- _DIRECTIONS FOR THIS TASK_: Where a line of the records contains the word "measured", show that line.
——————————
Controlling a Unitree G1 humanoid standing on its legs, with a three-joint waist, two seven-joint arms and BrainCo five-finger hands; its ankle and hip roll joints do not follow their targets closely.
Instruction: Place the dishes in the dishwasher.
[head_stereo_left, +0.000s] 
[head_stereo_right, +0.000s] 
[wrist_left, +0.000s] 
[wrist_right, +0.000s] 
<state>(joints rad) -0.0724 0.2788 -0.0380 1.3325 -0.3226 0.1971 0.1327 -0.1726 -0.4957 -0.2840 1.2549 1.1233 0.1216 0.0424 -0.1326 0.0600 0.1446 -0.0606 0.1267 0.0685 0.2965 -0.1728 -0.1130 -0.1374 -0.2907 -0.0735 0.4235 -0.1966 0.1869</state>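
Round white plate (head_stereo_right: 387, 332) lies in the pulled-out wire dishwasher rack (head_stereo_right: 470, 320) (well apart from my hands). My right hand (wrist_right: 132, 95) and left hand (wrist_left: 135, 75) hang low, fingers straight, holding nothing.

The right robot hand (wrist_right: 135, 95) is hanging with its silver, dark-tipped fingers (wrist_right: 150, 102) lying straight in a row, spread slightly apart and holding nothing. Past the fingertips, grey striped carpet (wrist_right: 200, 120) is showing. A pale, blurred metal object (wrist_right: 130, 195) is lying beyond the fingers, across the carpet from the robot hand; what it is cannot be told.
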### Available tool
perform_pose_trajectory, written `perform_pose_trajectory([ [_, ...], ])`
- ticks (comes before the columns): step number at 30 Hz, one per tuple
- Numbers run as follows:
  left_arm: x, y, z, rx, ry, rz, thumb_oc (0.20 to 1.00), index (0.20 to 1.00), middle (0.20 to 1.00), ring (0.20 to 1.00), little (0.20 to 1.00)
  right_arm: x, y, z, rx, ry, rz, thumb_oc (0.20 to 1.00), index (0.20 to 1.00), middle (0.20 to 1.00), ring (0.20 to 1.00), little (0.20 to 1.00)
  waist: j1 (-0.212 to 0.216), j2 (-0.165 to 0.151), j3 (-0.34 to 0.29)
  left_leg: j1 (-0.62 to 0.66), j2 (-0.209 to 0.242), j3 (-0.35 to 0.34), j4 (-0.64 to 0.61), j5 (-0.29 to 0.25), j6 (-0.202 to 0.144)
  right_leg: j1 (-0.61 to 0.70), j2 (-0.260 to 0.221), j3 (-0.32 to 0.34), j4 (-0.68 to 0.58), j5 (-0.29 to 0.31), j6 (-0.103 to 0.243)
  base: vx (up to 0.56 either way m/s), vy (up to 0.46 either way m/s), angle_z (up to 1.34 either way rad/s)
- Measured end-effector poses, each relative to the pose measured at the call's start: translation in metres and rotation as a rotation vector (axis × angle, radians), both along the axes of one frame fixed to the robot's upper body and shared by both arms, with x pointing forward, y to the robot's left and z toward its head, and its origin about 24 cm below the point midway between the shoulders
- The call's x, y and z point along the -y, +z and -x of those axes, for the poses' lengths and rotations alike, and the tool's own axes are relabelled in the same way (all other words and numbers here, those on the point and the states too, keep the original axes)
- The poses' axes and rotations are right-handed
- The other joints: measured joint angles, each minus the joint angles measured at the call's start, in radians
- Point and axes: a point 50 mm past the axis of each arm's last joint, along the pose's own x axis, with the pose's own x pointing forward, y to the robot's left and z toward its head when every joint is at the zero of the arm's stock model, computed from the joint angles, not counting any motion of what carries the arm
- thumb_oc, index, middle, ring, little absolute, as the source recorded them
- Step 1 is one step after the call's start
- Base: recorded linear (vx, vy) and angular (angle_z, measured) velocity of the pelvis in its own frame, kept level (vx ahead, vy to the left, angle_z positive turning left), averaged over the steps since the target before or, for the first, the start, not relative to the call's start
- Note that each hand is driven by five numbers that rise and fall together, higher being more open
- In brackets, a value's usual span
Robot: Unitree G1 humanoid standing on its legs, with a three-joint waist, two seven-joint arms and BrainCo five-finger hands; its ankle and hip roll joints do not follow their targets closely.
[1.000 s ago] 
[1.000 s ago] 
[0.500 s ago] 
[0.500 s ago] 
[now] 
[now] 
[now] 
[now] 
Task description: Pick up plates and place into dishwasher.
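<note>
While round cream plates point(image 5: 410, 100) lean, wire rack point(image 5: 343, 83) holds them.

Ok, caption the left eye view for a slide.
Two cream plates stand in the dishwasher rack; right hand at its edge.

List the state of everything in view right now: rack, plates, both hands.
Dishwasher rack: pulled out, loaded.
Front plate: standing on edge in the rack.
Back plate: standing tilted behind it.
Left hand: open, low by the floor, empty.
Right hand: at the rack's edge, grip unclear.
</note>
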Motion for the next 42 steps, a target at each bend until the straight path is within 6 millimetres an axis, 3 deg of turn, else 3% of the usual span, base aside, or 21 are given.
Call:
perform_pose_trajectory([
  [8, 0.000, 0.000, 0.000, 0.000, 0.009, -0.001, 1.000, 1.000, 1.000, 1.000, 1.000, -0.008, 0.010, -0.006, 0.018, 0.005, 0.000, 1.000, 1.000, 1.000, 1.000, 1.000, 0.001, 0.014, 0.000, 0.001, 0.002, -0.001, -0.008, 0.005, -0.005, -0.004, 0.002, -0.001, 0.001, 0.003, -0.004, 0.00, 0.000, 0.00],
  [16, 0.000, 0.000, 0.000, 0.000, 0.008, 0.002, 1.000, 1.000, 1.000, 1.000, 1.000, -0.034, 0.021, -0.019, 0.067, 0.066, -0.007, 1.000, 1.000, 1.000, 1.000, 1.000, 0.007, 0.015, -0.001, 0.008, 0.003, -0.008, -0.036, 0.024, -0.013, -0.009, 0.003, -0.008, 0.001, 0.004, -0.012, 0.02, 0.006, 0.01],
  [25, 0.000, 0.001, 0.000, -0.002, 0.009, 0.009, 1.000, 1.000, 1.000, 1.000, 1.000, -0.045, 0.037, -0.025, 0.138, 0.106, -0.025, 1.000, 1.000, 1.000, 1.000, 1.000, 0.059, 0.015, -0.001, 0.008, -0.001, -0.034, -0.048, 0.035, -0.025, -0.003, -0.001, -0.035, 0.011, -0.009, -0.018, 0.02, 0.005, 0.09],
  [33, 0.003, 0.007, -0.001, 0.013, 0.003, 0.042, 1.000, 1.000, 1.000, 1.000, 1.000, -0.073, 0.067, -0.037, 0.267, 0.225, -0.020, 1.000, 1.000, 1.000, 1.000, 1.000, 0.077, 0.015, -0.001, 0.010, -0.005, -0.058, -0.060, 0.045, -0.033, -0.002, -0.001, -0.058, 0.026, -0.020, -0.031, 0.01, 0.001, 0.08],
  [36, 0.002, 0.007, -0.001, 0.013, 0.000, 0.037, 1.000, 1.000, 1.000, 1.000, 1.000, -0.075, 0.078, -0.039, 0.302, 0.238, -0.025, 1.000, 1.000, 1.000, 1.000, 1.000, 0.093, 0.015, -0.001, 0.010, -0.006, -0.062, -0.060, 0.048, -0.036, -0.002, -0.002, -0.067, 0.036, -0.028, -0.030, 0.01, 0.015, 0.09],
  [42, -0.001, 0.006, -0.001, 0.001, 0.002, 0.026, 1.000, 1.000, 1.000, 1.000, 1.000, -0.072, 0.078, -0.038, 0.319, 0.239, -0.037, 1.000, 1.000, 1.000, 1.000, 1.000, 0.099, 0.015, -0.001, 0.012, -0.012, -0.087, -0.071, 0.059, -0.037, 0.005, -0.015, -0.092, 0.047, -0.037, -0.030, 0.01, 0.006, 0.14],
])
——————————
- _TASK RESPONSE_:
- Measured end-effector poses, each relative to the pose measured at the call's start: translation in metres and rotation as a rotation vector (axis × angle, radians), both along the axes of one frame fixed to the robot's upper body and shared by both arms, with x pointing forward, y to the robot's left and z toward its head, and its origin about 24 cm below the point midway between the shoulders
- The other joints: measured joint angles, each minus the joint angles measured at the call's start, in radians
- Base: recorded linear (vx, vy) and angular (angle_z, measured) velocity of the pelvis in its own frame, kept level (vx ahead, vy to the left, angle_z positive turning left), averaged over the steps since the target before or, for the first, the start, not relative to the call's start

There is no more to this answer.